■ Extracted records

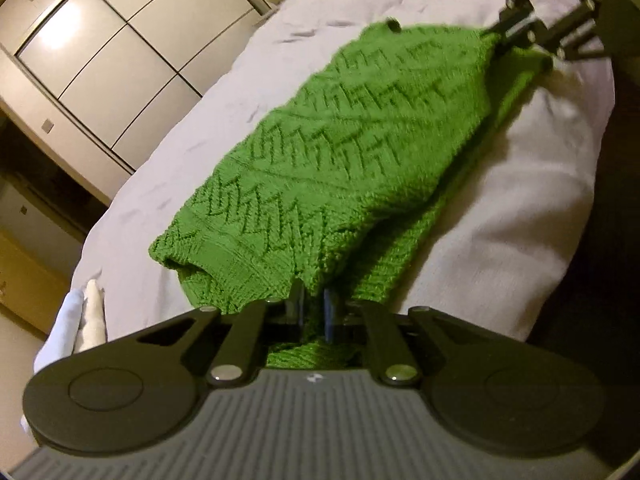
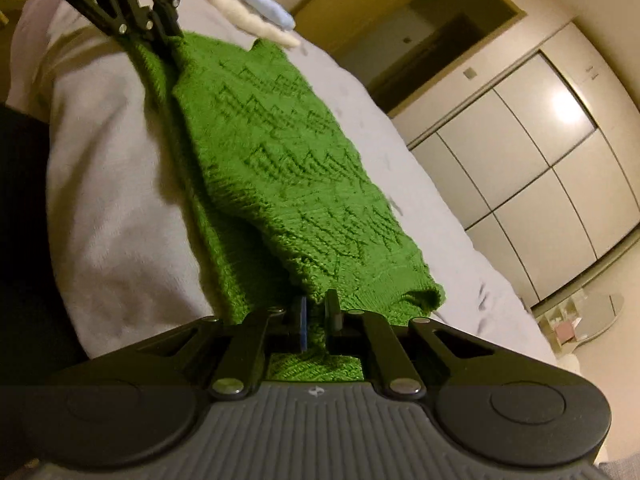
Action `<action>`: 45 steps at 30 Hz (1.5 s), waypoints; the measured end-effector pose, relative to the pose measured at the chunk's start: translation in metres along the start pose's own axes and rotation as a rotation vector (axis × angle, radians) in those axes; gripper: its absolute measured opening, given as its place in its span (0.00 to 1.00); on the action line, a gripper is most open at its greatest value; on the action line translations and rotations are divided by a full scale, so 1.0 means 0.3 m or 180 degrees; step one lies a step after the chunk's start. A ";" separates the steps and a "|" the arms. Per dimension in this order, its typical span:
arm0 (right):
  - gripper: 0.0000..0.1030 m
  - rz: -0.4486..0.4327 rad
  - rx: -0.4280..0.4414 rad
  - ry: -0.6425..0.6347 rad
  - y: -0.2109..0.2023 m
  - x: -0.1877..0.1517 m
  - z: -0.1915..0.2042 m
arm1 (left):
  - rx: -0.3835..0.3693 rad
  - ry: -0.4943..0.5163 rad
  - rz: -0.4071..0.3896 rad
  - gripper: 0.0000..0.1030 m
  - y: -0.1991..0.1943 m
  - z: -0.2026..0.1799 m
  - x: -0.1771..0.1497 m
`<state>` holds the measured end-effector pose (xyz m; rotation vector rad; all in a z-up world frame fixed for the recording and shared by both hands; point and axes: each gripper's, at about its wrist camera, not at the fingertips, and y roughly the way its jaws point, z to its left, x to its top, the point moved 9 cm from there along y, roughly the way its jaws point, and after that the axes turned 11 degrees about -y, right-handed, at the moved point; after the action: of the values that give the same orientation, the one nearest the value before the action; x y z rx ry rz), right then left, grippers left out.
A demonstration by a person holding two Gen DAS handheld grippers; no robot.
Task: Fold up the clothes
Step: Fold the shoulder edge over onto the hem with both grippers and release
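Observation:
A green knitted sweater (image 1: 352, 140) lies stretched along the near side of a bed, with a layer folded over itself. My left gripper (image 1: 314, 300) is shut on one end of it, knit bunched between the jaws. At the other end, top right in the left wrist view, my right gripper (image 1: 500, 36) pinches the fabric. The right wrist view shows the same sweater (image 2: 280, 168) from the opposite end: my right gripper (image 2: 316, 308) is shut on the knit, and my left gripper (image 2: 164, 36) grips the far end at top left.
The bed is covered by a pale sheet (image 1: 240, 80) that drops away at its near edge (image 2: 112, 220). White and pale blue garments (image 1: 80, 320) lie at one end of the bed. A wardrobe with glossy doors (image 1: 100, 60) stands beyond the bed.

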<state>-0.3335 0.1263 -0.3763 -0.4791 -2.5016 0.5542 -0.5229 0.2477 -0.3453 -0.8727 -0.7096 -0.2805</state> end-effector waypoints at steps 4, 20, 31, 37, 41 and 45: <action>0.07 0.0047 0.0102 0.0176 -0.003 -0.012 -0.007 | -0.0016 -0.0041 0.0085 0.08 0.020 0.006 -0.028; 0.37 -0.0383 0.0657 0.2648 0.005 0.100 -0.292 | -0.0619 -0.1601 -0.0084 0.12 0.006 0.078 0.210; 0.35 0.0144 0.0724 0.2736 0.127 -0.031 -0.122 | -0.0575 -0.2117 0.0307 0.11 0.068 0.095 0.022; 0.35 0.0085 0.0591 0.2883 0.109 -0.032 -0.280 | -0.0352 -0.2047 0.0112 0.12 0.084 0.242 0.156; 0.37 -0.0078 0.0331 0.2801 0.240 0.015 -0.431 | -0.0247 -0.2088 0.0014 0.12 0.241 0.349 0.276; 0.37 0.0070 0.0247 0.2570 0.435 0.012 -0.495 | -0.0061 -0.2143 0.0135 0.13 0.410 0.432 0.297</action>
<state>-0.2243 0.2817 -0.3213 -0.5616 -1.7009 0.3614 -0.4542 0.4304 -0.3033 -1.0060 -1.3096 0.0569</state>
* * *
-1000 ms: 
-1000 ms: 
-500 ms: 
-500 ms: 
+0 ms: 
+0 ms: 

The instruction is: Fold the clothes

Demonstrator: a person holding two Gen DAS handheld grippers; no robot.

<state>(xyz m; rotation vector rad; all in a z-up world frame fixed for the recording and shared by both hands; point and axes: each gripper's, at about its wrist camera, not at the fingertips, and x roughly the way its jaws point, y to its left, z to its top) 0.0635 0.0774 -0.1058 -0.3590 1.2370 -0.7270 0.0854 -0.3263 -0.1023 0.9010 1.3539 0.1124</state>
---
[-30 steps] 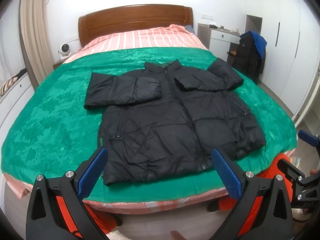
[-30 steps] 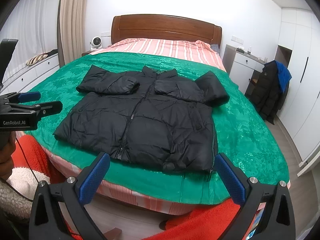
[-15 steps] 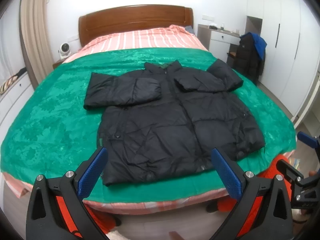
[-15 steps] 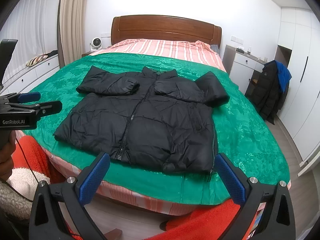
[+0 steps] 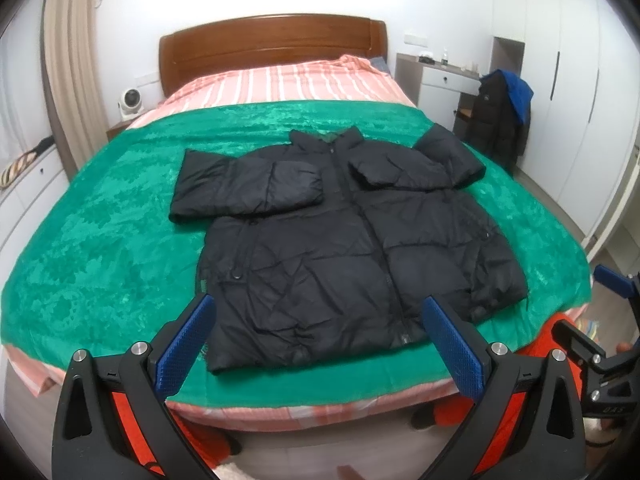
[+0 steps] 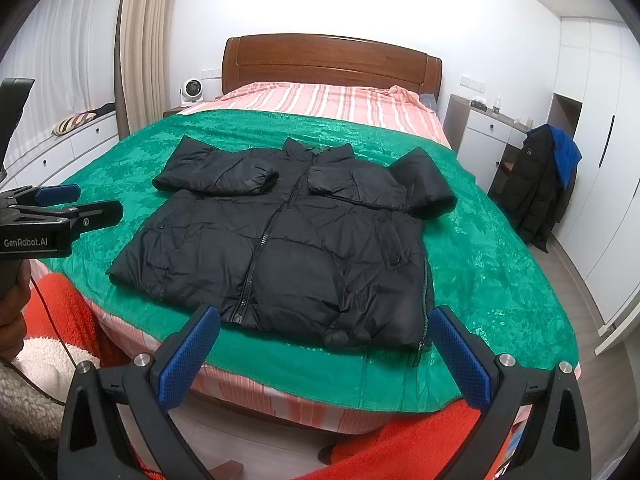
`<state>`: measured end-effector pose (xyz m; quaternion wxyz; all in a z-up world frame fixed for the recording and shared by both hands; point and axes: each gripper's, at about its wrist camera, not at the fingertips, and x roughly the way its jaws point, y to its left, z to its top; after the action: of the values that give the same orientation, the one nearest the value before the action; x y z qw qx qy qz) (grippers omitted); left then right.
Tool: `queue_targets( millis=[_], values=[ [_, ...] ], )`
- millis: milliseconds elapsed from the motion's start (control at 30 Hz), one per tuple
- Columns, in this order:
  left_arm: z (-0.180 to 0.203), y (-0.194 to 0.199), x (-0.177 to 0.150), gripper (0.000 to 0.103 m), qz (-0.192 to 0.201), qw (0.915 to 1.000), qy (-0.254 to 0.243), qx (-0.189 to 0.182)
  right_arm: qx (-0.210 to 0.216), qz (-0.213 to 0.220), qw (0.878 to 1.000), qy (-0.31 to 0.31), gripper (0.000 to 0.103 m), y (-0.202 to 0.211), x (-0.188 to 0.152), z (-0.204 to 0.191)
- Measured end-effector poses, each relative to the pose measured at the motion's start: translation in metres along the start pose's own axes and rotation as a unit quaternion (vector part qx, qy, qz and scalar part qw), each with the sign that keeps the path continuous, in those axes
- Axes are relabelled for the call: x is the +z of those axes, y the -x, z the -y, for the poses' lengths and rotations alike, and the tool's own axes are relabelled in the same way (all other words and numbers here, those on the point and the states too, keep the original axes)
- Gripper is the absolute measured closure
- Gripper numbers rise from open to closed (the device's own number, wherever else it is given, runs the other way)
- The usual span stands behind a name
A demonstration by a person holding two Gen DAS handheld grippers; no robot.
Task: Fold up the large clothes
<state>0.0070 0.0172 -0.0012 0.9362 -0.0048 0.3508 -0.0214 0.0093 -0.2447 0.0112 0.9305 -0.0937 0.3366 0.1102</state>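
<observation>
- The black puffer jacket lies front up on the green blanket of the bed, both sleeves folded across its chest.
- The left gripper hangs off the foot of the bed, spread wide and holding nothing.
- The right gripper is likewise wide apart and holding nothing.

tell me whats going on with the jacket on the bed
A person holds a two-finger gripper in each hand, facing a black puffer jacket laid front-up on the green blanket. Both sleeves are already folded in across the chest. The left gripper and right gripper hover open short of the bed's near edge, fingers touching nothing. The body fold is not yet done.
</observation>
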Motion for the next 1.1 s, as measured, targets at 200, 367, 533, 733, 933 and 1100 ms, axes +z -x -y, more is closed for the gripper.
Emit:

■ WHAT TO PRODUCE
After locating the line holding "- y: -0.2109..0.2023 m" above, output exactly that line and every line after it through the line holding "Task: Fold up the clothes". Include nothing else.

■ RESULT
  - y: -0.2109..0.2023 m
  - x: -0.1877..0.1517 m
  - z: -0.1915..0.2042 m
arm1 (left):
  - rx: -0.3835..0.3693 rad
  - ry: -0.4943..0.5163 rad
  - rz: -0.4071..0.3896 rad
  - gripper: 0.0000..0.1030 m
  - y: -0.1991..0.1943 m
  - z: -0.2026..0.1799 m
  - x: -0.1771..0.1497 m
`<state>` holds the measured end-effector pose (xyz m; rotation vector rad; all in a z-up world frame fixed for the recording and shared by both hands; point and axes: each gripper's, at about its wrist camera, not at the fingertips, and y roughly the way its jaws point, z to its left, x to its top, the point moved 9 cm from there along y, roughly the way its jaws point, and after that the axes turned 11 degrees about -y, right-handed, at the moved point; after the action: of the values that give the same orientation, the one nearest the value before the action; x y z rx ry rz), right then left, grippers left out.
A demonstration by a person holding two Gen DAS handheld grippers; no robot.
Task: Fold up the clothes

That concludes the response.